[FRIAM] anonymity/deniability/ambiguity

uǝlƃ ☣ gepropella at gmail.com
Thu May 21 11:21:38 EDT 2020


It's debatable which type of privacy is a minimal next layer out from obscurity. In the responses to the combinatorial "privacy by obscurity", we talked about targeting, classification of decoders, invertibility of the encoder, etc. My guess is most of us dorks would want to leap to cryptography. But I *think* [†] the most natural (understandable in layman's terms) 2nd order privacy would be a category that spans anonymity, deniability, and ambiguity.

My 1st example would be authors who felt they had to shroud their messages to avoid being killed by the church or state. And I'd also include futurists, mystics, and cultists who want to hedge their predictions. (Note that a scientist hedges their predictions for entirely different reasons than a cultist hedges theirs. But they're still hedging.) Poets and novelists purposefully broaden their target audience using encoding schemes that produce ambiguous expressions. Subcultures and underground revolutionaries use ambiguity and deniability to send messages to their in-group ("dog whistles"). If we buy into Lakoff's idea, Trump stumbles into this with his use of language. Etc.

The technique involves anonymizing the *encoder* so that given any particular expression, it's difficult to pin down which encoder was actually used to generate that expression. (This is nothing more than the inverse problem for gen-phen maps.)

So, the 1st order privacy (by obscurity) focuses on the combinatorial explosion, given an expression how many ways can it be decoded. (The map is 1 to many, one encoder, many possible decoders.) The 2nd order privacy (anonymizing) simply adds uncertainty to the classification of decoders. (The map is many to many, implying some kind of [quasi]independence between the paths from domain to range. [‡])

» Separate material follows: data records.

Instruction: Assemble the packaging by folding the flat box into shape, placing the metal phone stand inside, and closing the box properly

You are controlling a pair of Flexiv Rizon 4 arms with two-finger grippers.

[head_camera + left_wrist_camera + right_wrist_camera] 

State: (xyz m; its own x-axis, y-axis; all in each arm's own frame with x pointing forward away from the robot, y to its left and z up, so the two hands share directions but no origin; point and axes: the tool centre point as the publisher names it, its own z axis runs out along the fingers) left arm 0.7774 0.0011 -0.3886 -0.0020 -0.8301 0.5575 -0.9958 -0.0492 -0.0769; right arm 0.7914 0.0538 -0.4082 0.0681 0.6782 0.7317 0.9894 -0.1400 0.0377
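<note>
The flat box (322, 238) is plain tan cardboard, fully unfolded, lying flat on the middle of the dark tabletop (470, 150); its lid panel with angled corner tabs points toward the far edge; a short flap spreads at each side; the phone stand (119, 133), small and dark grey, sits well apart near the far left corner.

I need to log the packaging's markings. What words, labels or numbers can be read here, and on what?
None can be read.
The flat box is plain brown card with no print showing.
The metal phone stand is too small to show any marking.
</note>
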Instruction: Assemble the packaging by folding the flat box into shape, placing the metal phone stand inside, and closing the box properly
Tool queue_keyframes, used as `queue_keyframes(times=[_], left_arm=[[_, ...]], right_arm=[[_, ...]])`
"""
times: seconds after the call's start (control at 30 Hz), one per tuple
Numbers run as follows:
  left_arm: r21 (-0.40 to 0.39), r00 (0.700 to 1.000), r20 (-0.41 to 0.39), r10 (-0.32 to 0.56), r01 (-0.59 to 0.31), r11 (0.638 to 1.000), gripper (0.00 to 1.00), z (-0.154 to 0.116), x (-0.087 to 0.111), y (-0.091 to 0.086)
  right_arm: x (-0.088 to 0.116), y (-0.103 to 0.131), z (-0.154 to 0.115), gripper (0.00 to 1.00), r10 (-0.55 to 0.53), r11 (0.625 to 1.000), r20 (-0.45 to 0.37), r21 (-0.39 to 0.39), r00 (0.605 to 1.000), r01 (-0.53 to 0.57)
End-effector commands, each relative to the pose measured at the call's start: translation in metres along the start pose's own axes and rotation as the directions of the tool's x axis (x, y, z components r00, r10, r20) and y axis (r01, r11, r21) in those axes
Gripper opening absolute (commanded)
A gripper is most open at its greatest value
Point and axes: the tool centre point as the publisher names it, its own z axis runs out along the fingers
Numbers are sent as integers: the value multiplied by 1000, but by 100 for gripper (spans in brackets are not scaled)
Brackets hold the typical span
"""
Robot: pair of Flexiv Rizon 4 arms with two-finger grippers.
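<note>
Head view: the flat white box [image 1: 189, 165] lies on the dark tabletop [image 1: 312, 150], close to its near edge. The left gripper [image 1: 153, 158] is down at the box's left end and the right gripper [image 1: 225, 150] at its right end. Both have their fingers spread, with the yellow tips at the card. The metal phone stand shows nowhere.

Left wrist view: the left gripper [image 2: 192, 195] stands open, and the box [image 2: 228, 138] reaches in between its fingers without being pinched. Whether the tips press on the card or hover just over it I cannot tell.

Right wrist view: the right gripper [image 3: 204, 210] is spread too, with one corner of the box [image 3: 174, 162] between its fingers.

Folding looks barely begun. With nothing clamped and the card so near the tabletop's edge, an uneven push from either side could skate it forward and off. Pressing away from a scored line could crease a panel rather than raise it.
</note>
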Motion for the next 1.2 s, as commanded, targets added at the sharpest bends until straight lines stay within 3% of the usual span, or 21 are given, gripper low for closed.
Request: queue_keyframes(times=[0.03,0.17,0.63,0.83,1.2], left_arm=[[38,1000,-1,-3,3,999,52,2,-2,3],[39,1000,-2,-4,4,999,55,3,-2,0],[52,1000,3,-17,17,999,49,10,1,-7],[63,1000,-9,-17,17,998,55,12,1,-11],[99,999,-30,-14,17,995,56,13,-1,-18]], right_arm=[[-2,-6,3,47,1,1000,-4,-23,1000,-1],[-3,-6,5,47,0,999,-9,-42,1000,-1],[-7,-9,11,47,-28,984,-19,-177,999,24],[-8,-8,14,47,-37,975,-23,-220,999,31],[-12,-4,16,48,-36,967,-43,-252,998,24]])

In order to pull this off, the collection of encoders (2 encoders is as high as I can work with myself) has to be chosen such that the generated expression can be *plausibly* decoded in only 1 way. So, e.g. I think Spinoza fails to meet the criterion because it's just too debatable whether or not he really meant God when he used the string "God". Should we throw him in the dungeon or not? But someone like HP Lovecraft can be plausibly read *either* as a member of the Freemasons *or* just a cool fantasy author. Or, Rachel Maddow can be read as a lefty conspiracy theorist *or* a diligent detail-pointer-outer. The disjunction has to carry through the encoders <-> decoders map to at least a plausible extent. This partially defeats targeting and forces the hacker to use more sophisticated decoding attacks.



[†] Extra emphasis for the word "think" this time. I'm still unclear on how to compose these types of privacy to make this "holographic" principle strongest. It should be clear how advocates of the principle (EricC and Nick) can defeat the 1st order (by obscurity). As SteveS points out, targeting comes to mind. Surveil the target, Frank, long enough (all the way back to 1st grade!) and completely enough and you will be able to reconstruct his memory of anyone he met in 6th grade.

[‡] I don't think 2nd order privacy is a many to 1 encoder to decoder map, which is the way we think of anonymous trolls on the internet. It's possible that 1st order privacy (1-many) has a many-1 map as some sort of dual ... maybe that's a way to think about epistemology (how the person understands the world where the world is the encoder and the person is the decoder).